EXERCISE AIM:
Identify all lines in the data containing the string "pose". Copy them out.

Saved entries

BEGIN

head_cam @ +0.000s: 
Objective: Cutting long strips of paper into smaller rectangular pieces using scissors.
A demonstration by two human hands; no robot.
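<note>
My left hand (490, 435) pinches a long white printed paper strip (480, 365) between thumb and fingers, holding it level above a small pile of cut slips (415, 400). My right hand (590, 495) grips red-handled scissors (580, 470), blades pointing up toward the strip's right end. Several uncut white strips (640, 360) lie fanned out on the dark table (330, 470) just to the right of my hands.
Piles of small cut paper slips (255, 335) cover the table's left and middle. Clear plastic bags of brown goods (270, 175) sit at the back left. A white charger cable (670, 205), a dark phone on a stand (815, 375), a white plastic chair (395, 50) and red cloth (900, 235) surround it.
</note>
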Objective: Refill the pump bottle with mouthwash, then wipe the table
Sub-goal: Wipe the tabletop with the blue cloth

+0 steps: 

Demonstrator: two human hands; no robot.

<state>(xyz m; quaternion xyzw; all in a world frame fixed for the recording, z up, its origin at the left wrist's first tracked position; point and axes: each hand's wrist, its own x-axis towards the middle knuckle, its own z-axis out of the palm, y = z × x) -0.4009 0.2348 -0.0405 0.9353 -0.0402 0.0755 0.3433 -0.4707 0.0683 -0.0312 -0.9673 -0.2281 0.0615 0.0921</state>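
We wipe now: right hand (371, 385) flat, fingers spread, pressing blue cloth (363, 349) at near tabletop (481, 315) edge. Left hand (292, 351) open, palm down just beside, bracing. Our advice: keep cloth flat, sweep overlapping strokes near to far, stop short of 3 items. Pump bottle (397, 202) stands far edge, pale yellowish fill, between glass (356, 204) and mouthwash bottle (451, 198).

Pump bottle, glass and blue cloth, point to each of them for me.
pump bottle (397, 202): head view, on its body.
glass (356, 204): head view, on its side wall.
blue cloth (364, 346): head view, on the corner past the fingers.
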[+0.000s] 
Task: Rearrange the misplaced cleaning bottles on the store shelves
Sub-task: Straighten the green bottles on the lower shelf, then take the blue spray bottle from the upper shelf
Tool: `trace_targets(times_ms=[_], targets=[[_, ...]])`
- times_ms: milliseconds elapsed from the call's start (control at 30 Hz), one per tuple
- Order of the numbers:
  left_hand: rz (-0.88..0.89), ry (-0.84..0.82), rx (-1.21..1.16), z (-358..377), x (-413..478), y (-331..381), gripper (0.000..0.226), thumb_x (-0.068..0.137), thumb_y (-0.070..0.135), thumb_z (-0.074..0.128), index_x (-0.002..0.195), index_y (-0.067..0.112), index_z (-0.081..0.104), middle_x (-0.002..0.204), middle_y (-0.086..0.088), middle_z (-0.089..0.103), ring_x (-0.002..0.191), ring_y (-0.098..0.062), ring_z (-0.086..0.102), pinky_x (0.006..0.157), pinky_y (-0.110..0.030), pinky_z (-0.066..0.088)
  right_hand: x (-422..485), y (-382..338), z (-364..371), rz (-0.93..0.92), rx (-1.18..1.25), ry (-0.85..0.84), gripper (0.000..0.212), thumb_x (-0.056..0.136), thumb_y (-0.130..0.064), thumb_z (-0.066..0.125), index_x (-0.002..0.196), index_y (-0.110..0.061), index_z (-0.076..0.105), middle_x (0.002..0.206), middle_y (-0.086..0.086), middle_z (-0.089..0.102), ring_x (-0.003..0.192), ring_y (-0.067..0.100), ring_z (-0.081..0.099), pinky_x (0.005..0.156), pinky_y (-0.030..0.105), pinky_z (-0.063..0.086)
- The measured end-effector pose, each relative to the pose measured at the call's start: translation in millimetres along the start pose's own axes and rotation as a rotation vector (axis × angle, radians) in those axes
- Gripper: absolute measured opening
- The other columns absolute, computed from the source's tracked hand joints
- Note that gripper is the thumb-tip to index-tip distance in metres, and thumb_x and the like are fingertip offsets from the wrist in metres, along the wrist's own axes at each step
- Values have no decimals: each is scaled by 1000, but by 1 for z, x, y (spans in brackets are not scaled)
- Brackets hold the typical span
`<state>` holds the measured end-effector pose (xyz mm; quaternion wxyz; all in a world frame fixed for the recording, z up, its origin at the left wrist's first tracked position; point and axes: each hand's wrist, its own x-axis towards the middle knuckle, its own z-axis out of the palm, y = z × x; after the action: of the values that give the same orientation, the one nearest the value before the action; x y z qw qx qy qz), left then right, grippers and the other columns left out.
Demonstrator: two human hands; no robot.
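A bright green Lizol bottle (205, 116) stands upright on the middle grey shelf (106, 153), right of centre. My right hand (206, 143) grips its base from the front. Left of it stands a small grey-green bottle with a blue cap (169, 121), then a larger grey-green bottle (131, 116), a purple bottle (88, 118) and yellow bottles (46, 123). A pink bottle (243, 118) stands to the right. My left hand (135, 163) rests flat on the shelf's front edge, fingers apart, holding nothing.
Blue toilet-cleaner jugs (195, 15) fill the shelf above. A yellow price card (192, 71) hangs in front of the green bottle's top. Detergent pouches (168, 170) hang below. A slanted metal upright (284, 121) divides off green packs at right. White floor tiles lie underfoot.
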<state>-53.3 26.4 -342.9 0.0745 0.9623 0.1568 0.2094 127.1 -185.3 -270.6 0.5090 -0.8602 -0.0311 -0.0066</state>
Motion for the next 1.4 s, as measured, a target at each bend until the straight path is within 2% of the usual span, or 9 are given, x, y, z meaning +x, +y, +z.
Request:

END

FINISHED TASK:
- The measured end-effector pose, each relative to the pose measured at the call's start: translation in millimetres along the start pose's own axes and rotation as a rotation vector (axis × angle, radians) in those axes
`<state>` holds the measured end-effector pose (xyz mm; quaternion wxyz; all in a world frame fixed for the recording, z up, its origin at the left wrist's first tracked position; point and axes: each hand's wrist, its own x-axis towards the middle knuckle, its own z-axis out of the palm, y = z × x; after the action: of the values that give the same orientation, the one nearest the value before the action; x y z qw qx qy qz), left then right, grippers and the other columns left out.

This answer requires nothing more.